Have you heard that there is an adage that builders don’t like change?  Like any business, a lot of time and effort goes into learning how to run the business and set up a template to maximize success and minimize liabilities.  Anytime a new variable (be it a new product, regulation, or model code) is introduced, there is a natural resistance to the effort and cost required to adjust to it.  Some companies are built to change faster than others.  However, history shows that builders have and do adapt.

History also shows something else… Buyers, real estate markets, supplier networks, and training on new systems and materials are the throttle to innovation in housing.

Building product innovation may be the least intrusive, although builder acceptance may take time.  How fast can the product be proven to perform over the life of the building?  Examples include engineered lumber (e.g., I-joists) and new sheathing products (e.g., Huber’s Advantech and Zip System R-sheathing) that integrate a structural panel with integrated moisture, air, and thermal protection.
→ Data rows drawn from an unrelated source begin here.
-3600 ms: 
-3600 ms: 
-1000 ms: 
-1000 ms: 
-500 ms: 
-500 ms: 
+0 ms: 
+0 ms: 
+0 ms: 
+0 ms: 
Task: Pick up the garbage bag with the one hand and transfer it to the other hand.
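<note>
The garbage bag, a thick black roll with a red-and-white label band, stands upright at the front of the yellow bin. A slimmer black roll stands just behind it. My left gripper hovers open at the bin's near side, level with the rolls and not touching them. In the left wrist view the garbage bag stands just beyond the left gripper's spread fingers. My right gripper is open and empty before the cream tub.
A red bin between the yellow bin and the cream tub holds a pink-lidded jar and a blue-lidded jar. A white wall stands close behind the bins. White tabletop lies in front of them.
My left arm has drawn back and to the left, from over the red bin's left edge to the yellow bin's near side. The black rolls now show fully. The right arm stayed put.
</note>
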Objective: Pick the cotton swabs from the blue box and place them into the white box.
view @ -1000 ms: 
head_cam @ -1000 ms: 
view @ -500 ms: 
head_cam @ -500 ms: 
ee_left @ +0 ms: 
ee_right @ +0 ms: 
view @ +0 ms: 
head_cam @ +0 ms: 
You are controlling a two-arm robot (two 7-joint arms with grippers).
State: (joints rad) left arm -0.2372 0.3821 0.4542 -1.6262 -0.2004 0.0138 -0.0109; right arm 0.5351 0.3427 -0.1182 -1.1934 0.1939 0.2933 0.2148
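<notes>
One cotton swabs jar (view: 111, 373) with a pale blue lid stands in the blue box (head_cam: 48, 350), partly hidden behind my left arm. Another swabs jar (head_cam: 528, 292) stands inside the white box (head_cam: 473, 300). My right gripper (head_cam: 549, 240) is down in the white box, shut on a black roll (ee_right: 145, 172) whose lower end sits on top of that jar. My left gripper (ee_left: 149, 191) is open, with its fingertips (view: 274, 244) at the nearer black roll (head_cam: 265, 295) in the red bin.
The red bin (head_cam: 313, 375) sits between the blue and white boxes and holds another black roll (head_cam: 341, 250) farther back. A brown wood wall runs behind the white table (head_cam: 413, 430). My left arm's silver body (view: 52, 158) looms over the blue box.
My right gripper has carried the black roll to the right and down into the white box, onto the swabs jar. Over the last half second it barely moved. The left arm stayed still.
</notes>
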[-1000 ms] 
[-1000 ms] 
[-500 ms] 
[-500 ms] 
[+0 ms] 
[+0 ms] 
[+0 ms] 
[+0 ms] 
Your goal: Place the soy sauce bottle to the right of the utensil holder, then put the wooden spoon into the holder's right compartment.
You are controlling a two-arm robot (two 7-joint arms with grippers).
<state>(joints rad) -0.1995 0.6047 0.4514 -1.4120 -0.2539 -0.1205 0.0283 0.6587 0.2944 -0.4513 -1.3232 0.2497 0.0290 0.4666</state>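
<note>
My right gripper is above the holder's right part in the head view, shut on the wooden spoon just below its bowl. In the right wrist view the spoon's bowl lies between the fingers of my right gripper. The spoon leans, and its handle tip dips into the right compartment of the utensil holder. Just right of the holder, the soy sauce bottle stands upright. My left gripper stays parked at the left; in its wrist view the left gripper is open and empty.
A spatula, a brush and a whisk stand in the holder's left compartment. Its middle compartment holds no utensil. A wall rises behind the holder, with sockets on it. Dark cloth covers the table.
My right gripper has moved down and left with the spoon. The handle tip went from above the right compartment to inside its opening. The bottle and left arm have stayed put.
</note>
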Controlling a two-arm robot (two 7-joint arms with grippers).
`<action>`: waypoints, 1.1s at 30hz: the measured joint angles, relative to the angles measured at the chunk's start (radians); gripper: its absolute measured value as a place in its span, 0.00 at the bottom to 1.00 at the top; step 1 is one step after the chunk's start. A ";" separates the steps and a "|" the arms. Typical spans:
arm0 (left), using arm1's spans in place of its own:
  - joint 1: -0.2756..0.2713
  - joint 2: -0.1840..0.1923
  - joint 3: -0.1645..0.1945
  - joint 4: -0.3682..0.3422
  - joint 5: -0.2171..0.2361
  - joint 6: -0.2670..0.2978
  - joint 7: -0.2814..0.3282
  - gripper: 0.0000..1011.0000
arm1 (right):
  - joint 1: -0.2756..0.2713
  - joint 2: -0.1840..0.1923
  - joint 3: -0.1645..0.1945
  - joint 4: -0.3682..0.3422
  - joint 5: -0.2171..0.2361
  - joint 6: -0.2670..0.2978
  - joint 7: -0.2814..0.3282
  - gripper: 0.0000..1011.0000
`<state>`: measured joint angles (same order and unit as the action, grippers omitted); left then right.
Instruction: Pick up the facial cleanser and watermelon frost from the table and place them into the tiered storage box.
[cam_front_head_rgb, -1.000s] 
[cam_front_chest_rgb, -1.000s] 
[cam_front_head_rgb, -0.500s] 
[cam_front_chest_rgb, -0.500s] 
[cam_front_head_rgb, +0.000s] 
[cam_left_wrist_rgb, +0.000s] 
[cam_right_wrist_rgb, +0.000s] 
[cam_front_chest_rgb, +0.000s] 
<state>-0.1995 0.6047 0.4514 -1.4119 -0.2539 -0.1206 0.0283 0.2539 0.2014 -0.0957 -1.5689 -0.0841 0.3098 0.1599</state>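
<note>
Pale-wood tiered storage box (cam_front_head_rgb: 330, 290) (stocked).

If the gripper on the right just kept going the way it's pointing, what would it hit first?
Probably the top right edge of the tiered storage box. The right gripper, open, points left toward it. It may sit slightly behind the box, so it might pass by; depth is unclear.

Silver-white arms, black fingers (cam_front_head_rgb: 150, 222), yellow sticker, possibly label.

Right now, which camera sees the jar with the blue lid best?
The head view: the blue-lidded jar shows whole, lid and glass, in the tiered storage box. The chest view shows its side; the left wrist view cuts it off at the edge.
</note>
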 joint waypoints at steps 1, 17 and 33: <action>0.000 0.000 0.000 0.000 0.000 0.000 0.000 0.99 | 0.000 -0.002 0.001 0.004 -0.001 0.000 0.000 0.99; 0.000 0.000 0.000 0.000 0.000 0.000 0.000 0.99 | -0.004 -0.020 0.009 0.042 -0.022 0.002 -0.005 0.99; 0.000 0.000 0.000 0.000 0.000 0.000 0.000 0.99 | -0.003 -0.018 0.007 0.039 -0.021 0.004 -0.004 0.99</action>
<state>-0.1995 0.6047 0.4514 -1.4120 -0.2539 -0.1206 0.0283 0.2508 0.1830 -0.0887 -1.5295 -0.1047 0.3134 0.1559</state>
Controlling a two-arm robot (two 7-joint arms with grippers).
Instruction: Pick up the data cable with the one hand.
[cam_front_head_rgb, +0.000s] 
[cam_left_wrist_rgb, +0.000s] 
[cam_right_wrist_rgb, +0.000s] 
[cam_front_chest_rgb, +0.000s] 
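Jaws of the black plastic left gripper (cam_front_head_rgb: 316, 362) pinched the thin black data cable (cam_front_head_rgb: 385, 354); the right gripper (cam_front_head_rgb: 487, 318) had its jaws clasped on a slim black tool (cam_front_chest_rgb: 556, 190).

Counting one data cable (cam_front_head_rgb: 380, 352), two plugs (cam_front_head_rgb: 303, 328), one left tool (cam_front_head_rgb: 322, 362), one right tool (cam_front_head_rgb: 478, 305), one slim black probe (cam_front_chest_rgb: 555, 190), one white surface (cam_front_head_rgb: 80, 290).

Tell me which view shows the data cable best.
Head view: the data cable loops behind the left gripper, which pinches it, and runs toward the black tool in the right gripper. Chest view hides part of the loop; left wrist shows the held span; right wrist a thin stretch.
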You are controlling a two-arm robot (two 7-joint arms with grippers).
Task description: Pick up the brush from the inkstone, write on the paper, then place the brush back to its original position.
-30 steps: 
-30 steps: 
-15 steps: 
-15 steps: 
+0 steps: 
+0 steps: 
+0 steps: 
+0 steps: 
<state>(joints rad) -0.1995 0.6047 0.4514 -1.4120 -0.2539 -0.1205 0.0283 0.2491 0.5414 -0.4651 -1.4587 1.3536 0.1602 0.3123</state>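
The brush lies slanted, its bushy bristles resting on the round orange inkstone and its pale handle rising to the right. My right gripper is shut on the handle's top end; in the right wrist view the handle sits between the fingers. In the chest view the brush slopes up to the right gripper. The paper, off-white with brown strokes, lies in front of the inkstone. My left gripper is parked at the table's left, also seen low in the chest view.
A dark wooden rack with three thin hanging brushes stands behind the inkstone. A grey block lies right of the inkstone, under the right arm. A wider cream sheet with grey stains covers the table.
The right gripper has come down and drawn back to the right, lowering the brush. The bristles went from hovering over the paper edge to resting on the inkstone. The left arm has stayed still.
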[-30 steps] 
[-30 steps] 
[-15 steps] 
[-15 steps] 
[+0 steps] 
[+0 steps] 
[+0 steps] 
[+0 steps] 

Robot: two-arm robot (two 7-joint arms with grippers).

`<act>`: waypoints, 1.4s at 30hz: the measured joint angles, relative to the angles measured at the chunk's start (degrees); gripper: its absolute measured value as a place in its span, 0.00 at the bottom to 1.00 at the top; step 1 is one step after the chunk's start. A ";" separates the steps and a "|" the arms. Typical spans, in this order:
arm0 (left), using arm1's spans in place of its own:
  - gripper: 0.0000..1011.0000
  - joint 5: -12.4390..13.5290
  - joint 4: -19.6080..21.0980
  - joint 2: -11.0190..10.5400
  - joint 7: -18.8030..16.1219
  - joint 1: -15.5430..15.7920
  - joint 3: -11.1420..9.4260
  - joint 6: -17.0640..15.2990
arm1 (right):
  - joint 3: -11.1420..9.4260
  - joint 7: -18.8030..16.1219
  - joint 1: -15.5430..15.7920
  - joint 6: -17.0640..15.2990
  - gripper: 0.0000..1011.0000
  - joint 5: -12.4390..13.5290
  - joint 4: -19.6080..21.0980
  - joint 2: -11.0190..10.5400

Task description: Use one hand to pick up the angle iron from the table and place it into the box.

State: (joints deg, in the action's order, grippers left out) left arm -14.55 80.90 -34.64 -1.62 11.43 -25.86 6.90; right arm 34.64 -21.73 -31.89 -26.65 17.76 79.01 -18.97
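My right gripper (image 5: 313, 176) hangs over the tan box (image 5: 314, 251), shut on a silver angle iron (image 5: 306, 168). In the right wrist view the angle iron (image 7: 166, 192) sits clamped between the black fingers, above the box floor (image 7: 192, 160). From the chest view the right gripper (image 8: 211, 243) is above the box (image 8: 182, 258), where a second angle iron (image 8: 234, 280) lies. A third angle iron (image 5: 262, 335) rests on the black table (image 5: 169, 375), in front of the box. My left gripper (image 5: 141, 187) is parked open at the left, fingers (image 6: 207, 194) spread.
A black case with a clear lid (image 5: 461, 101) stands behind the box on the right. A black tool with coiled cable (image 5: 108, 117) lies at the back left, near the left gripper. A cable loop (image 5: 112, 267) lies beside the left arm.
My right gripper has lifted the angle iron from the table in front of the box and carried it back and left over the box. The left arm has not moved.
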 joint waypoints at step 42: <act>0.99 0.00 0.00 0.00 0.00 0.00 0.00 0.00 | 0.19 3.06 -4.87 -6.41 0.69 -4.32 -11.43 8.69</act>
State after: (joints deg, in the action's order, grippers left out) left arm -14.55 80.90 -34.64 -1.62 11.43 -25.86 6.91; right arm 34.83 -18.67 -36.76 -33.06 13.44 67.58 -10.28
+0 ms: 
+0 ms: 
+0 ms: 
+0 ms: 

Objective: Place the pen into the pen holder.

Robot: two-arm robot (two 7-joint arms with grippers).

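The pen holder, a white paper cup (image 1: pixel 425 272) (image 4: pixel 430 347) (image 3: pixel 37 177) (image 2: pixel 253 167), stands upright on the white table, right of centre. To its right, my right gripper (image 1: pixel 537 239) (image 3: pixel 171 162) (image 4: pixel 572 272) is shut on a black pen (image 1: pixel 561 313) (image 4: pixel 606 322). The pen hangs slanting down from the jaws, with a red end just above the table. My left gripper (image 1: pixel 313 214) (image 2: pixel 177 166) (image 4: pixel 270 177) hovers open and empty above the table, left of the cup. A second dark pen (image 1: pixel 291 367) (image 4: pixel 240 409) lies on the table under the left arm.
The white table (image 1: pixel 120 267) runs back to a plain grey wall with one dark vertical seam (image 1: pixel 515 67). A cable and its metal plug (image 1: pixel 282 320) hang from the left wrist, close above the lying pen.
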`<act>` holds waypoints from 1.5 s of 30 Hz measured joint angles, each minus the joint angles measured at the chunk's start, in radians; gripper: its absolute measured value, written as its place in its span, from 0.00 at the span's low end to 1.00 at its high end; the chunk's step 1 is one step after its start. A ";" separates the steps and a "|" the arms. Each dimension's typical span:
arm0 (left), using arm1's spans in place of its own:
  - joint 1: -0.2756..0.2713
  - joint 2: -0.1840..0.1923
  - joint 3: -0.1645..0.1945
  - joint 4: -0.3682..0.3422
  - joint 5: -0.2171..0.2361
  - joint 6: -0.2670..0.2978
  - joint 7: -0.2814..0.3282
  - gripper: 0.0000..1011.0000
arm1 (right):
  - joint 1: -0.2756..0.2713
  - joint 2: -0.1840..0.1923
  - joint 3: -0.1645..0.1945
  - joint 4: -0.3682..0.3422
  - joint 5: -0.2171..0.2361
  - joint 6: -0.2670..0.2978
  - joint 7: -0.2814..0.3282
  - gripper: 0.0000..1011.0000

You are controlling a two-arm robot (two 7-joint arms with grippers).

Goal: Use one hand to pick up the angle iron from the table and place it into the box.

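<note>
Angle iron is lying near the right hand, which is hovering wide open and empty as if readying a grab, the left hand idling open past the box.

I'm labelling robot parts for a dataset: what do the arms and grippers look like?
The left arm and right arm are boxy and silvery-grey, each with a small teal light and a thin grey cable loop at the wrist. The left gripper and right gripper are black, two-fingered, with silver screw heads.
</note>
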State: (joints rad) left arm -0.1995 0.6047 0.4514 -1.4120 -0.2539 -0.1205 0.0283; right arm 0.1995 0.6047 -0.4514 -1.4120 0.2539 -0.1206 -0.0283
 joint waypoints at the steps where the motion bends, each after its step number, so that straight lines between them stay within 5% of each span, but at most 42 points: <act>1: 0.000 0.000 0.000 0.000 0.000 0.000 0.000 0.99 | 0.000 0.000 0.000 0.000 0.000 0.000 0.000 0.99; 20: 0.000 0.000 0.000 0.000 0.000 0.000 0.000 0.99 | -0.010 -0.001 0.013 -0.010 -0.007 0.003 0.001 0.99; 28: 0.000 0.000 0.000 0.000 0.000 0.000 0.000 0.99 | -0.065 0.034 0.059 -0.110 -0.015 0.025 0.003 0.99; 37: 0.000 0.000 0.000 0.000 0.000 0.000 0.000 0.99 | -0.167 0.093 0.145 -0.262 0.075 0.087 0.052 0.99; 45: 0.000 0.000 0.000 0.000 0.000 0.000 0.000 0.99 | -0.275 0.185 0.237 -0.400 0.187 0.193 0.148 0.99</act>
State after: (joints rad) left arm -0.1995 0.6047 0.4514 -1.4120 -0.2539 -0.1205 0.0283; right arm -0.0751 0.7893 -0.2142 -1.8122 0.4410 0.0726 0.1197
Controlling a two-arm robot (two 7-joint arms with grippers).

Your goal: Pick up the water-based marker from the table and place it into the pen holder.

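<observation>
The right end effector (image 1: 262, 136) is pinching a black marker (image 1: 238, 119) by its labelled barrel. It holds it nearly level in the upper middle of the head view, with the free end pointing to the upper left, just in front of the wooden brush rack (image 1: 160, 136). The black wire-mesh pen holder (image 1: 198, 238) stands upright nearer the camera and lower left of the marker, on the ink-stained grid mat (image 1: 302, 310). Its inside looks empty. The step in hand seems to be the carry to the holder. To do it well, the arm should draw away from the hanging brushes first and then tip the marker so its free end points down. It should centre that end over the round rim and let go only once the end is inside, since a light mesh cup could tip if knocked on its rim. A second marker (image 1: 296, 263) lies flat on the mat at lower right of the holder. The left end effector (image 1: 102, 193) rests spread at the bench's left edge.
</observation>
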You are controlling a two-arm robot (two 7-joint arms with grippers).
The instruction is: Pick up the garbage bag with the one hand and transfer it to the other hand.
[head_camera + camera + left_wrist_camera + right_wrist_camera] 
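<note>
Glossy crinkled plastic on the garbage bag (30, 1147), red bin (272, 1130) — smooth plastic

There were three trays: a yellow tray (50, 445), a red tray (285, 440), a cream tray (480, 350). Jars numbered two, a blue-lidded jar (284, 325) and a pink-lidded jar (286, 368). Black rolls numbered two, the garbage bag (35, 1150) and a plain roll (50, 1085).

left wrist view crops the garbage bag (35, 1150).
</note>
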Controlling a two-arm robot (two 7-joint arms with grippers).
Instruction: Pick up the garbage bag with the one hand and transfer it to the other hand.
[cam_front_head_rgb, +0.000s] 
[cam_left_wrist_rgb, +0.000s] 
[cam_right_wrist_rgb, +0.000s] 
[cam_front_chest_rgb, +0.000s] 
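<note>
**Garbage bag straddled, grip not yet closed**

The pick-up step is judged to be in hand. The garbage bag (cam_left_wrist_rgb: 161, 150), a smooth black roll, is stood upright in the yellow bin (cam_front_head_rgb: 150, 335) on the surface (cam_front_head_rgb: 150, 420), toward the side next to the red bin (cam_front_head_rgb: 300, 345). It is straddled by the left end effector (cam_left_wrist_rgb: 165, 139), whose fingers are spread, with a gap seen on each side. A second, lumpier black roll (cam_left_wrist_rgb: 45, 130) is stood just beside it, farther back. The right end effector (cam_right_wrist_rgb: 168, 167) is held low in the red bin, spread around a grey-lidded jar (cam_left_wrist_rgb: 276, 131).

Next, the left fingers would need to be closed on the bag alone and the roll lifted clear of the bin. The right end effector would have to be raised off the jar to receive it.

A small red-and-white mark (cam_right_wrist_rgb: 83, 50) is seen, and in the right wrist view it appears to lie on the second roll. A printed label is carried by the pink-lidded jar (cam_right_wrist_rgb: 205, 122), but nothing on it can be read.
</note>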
Spray foam insulation (SFI) is an example of product innovation that has become widely accepted after learning about its application and quality control points.  Certifying and continuing education has played a big part of the business to improve quality and safety.  A side effect of the added insulation in attics to meet code is the longer duration of roof snow load.  Now the review of the roof structure is tandem to adding insulation.

The level of education available is tremendous with many new products, but it takes some experience sometimes to realize that.  Take I-joists.  Strong and lightweight, builders learned how to use them.  Manufacturers provide engineering guidance for loads, spans and required squash blocking.  But…  Fire forensics revealed that firefighters were injured when the web of I-joists would burn through faster than a solid 2x joist.  The code response was to provide fire protection to the floor assembly using one of various methods (e.g., ½” sheet rock).  As Russ Collins points out (2013 GSB), this appears simple in the code but creates other issues in practice.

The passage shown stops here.